- **WORK ITEM**
Repeat the whole listing. Keep it exact.

··· SUPPLIED MATERIAL

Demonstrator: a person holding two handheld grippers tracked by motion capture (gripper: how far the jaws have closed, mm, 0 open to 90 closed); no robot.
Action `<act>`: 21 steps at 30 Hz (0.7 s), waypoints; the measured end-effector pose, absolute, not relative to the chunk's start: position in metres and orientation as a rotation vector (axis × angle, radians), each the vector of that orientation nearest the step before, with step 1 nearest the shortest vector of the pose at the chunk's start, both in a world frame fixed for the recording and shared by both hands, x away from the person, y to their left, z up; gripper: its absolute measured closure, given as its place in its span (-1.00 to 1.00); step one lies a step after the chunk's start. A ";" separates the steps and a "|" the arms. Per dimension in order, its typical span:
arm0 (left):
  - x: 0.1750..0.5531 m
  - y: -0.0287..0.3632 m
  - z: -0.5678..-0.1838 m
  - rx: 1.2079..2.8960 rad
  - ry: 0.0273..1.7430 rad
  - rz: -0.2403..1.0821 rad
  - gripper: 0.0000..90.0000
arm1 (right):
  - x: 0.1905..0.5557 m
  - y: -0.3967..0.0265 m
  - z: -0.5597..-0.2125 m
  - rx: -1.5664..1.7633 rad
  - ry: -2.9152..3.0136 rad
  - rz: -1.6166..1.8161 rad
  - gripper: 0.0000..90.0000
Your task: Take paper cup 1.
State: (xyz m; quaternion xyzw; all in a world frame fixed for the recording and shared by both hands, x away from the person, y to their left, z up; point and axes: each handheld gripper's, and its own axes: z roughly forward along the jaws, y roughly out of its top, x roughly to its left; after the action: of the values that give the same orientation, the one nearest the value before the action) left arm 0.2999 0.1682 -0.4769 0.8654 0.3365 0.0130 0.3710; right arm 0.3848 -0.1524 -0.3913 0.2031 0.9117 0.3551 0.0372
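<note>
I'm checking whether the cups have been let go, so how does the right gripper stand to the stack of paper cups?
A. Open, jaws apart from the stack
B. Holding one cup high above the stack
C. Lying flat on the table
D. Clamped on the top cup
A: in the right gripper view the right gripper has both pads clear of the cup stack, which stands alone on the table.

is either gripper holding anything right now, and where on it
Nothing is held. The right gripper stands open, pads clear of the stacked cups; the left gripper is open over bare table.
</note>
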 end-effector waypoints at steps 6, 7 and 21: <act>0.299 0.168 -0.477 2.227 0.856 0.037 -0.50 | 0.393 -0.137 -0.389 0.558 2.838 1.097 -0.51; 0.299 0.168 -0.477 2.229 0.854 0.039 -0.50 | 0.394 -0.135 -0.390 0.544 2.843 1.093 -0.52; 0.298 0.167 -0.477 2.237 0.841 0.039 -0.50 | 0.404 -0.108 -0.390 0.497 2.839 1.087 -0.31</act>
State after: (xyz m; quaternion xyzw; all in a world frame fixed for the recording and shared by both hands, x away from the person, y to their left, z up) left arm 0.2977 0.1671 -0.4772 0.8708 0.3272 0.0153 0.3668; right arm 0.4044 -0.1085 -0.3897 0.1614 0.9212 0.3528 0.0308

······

- **WORKED SOLUTION**
Demonstrator: a person holding two handheld grippers tracked by motion capture (gripper: how far the jaws have closed, mm, 0 open to 90 closed); no robot.
Action `<act>`: 21 steps at 30 Hz (0.7 s), waypoints; the measured end-effector pose, absolute, not relative to the chunk's start: position in metres and orientation as a rotation vector (axis × angle, radians), each the vector of that orientation nearest the step before, with step 1 nearest the shortest vector of the pose at the chunk's start, both in a world frame fixed for the recording and shared by both hands, x away from the person, y to their left, z up; gripper: its absolute measured closure, given as its place in its span (-1.00 to 1.00); step one lies a step after the chunk's start. A ";" separates the steps and a "|" the arms. Per dimension in order, its typical span:
arm0 (left):
  - x: 0.1750..0.5531 m
  - y: -0.0287..0.3632 m
  - z: -0.5678..-0.1838 m
  - rx: 1.2079..2.8960 rad
  - ry: 0.0273..1.7430 rad
  - rz: -0.2403..1.0821 rad
  - gripper: 0.0000..90.0000
arm1 (right):
  - x: 0.1905..0.5557 m
  - y: -0.3967..0.0265 m
  - z: -0.5597..-0.2125 m
  - rx: -1.5664..1.7633 rad
  - ry: -2.9152..3.0136 rad
  - rz: -1.6166..1.8161 rad
  - gripper: 0.0000..90.0000
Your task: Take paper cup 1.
State: (xyz m; quaternion xyzw; all in a world frame fixed for the recording and shared by both hands, x away from the person, y to their left, z up; point and axes: each handheld gripper's, and its own axes: z roughly forward along the jaws, y roughly out of its top, x roughly to its left; after the action: of the values that give the same orientation, the one nearest the value before the action) left arm 0.2999 0.1682 -0.4769 0.8654 0.3365 0.0130 0.3710; right arm 0.3848 -0.1524 -0.3913 0.2031 0.9117 0.3551 0.0372
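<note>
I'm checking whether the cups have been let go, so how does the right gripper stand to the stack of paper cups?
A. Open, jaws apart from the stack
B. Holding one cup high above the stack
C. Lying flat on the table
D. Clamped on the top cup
A: in the right gripper view the right gripper has both pads clear of the cup stack, which stands alone on the table.

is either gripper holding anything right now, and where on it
Nothing is held. The right gripper stands open, pads clear of the stacked cups; the left gripper is open over bare table.
</note>
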 end-effector waypoints at steps 6, 7 and 21: <act>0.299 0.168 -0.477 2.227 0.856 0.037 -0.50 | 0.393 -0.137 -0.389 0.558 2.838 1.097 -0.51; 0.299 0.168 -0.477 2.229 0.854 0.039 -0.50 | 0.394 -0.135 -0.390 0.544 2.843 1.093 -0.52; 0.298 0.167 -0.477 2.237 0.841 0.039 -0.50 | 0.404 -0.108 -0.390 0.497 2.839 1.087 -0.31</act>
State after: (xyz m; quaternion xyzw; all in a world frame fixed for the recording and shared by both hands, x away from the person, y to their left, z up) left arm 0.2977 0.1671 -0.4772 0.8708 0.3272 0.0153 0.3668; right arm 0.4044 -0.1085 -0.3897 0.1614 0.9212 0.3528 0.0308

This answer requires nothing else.